We didn't want to give it more importance than what we saw on the pitch.
Noomi Rapace in Cannes © RFI
We were also disappointed to see that the media coverage of the movement often gave a distorted, almost caricatural view.
We wanted to remain faithful to the young women we met and who moved us deeply.
These questions are complex and our film is not a complete history of the movement.
It is based on 10 groups of Splicers out of the approximately 200 that exist in France, and the question (of transphobia) was not a source of tension.
Les Colleuses had a great impact on the Festival. What is the next step for them
Les Colleuses had a great impact on the Festival.
What is the next step for them
We were delighted to be able to bring together many Gluers from different regions of the country here in Cannes.
They had been in contact on social networks but had never met before, it was very moving to see them converge on the Festival.

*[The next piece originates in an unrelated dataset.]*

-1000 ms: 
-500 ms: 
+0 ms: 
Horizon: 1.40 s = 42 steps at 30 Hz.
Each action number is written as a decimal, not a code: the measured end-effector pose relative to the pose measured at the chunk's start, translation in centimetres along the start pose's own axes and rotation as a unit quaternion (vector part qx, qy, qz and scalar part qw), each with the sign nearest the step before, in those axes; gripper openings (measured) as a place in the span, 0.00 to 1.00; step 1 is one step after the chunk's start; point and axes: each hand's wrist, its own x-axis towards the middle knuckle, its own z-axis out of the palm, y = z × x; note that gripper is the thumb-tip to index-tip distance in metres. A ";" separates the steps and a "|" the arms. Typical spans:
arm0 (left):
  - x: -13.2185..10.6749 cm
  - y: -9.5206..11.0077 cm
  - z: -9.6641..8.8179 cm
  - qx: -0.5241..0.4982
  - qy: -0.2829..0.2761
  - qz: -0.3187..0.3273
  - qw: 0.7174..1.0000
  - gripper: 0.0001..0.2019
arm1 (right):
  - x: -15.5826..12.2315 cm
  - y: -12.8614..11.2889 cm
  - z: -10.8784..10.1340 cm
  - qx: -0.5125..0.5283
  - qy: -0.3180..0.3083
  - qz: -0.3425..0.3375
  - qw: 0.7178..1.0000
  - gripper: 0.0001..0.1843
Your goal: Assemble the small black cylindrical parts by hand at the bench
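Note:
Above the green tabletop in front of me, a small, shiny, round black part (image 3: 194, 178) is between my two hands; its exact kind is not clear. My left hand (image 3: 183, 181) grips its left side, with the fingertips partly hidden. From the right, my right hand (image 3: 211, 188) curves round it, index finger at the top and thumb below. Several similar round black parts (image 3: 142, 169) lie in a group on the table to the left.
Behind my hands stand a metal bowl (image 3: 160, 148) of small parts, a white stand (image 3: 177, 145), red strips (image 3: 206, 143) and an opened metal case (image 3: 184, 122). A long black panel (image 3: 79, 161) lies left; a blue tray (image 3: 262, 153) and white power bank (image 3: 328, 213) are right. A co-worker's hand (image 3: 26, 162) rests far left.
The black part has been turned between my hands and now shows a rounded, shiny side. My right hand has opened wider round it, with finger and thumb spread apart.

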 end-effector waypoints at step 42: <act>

They seized the opportunity to do something spectacular on the red carpet.
It's important to have such strong images to give visibility to the cause.
Posters are more of a tool than a movement.
You can deploy them in a small street at night or on the Cannes red carpet.
Our goal was to keep track of a movement that belongs to a specific era, a post-Covid-19 moment when people felt a great need to express themselves and change things.
Even if the posters disappear, the determination will remain and will express itself in one way or another.
Our film isn't about posters, it's about young women fighting for a cause.
Simon Depardon and Marie Perennès during the photocall of "Riposte féministe".